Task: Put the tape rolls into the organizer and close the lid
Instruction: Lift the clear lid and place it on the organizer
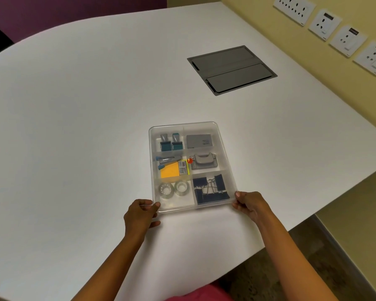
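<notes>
A clear plastic organizer (223, 140) lies on the white table, with a clear lid resting over it. Two clear tape rolls (166, 190) (182, 187) sit side by side in its near-left compartment. My left hand (140, 216) grips the organizer's near-left corner, thumb on top of the lid. At the near-right corner, my right hand (249, 204) holds the rim the same way. Other compartments hold teal clips, a grey box, a stapler with yellow sticky notes, a grey punch and dark blue binder clips.
A grey cable hatch (231, 69) is set flush into the table beyond the organizer. Wall sockets (325, 23) line the yellow wall at the right. The table's edge runs diagonally close to my right arm.
</notes>
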A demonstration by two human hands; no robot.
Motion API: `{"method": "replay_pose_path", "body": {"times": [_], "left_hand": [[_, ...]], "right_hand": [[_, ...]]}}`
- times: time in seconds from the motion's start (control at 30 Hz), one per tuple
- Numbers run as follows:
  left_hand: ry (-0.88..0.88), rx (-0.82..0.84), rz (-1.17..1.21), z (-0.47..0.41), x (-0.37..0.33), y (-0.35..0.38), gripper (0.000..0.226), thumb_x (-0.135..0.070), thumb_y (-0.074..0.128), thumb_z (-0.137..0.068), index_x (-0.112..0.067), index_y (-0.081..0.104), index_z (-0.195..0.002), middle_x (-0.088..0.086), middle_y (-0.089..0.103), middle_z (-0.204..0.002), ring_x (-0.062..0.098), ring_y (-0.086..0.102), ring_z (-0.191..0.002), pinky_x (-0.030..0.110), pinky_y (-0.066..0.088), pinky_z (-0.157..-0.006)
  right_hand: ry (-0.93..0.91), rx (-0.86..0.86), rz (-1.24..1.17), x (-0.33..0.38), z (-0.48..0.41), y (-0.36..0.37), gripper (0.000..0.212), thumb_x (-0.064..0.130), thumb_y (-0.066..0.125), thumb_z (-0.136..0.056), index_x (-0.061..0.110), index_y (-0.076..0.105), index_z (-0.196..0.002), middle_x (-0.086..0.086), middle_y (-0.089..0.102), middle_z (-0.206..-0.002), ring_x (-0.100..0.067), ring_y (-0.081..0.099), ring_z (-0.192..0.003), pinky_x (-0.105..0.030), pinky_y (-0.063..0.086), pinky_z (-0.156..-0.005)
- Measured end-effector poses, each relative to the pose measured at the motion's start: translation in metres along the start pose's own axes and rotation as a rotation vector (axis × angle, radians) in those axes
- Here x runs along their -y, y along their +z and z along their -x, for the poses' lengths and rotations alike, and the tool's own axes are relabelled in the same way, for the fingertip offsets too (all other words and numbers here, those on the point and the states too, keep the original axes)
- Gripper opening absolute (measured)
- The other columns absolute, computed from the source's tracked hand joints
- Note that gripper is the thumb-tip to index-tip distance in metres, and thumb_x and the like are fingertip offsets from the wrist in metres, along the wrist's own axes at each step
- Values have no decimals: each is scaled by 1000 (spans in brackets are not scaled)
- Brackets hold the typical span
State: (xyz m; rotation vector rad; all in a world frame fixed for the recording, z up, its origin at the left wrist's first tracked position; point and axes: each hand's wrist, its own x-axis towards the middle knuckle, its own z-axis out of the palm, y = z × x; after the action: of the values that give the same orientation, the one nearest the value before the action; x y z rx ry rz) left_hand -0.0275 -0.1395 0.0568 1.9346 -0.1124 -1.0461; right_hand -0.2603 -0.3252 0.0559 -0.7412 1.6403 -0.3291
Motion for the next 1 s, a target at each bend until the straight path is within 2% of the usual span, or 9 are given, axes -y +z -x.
{"method": "replay_pose_path", "body": {"times": [0.1, 0.23, 0.43, 0.53, 0.63, 0.8, 0.87, 0.93, 1.0], "left_hand": [[-35, 22, 8, 0, -3, 0, 30, -18, 71, -84, -2, 60, -108, 12, 63, -93, 25, 65, -81, 32, 59, -60], [-103, 74, 40, -1, -6, -4, 30, -20, 71, -84, -3, 61, -106, 14, 64, -100, 23, 65, -82, 28, 60, -56], [-166, 107, 40, -6, -7, -5, 26, -18, 71, -84, -1, 62, -101, 14, 61, -93, 27, 61, -90, 31, 60, -58], [-201, 117, 119, -12, -5, 0, 12, -9, 68, -85, -1, 59, -85, 15, 57, -79, 24, 59, -73, 26, 59, -50], [-224, 81, 144, -21, 1, 5, 13, -3, 65, -87, -2, 57, -76, 12, 52, -71, 20, 58, -57, 23, 59, -52], [-253, 19, 89, -32, 10, 13, 16, 1, 61, -88, -3, 60, -72, 9, 57, -77, 11, 61, -34, 39, 56, -87], [-265, 10, 77, -33, 11, 15, 18, 0, 59, -89, -3, 59, -70, 8, 56, -73, 12, 60, -33, 41, 53, -93], [-274, 16, 75, -34, 9, 16, 21, 1, 57, -89, -2, 58, -68, 9, 54, -68, 11, 59, -32, 39, 55, -90], [-271, 50, 84, -34, 6, 13, 22, 2, 57, -90, -2, 57, -68, 9, 53, -68, 11, 59, -33, 31, 59, -74]], "right_hand": [[29, 1, 21, 1, -6, 2, 17, 2, 57, -92, -2, 59, -75, -14, 57, -69, -20, 54, -61, -37, 55, -80], [92, 28, -5, 4, -6, 2, 19, -2, 53, -93, -4, 57, -74, -13, 52, -70, -19, 48, -60, -29, 48, -58], [95, 64, -28, 4, -3, -2, 18, -2, 55, -92, -2, 59, -75, -14, 54, -72, -20, 51, -63, -29, 50, -59], [88, 75, -59, 2, -3, -3, 18, -1, 55, -93, -1, 60, -75, -13, 55, -72, -20, 52, -64, -30, 51, -62], [84, 70, -65, 2, -3, -2, 18, 0, 55, -93, 0, 60, -76, -13, 55, -73, -20, 52, -65, -30, 52, -63], [89, 78, -74, 3, 1, -2, 15, 0, 56, -92, 0, 60, -78, -13, 55, -76, -20, 52, -66, -31, 53, -67], [86, 73, -68, 3, 1, -1, 14, 0, 55, -93, -1, 60, -80, -12, 55, -75, -20, 52, -66, -31, 53, -67], [81, 60, -49, 5, 3, 0, 9, 1, 55, -93, -3, 60, -86, -12, 54, -75, -19, 52, -65, -31, 53, -67], [84, 54, -37, 6, 3, 1, 8, 1, 55, -93, -3, 60, -87, -12, 54, -75, -19, 52, -65, -31, 53, -68]]}}
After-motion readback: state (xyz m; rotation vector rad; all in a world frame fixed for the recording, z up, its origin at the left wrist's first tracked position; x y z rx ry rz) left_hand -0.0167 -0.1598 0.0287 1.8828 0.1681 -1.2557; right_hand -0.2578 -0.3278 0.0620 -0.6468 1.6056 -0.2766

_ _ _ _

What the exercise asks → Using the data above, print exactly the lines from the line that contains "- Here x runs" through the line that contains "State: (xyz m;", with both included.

Exercise result →
- Here x runs along their -y, y along their +z and z along their -x, for the poses' lengths and rotations alike, and the tool's own axes are relabelled in the same way, for the fingertip offsets too (all other words and numbers here, those on the point and the states too, keep the original axes)
- Gripper opening absolute (measured)
- The other columns absolute, computed from the source's tracked hand joints
- Note that gripper is the thumb-tip to index-tip distance in metres, and thumb_x and the like are fingertip offsets from the wrist in metres, along the wrist's own axes at each step
- Values have no decimals: each is scaled by 1000 (spans in brackets are not scaled)
- Brackets hold the typical span
State: (xyz m; rotation vector rad; all in a world frame fixed for the recording, z up, its origin at the left wrist's first tracked position; point and axes: each hand's wrist, its own x-axis towards the middle knuckle, its own z-axis out of the palm, y = z × x; after the action: of the values that give the same orientation, the one nearest the value before the action; x y z rx ry rz) left_hand -0.0275 -0.1395 0.0568 1.9346 -0.1124 -1.0461; right_hand -0.2603 -0.3252 0.0559 -0.7412 1.6403 -0.3291

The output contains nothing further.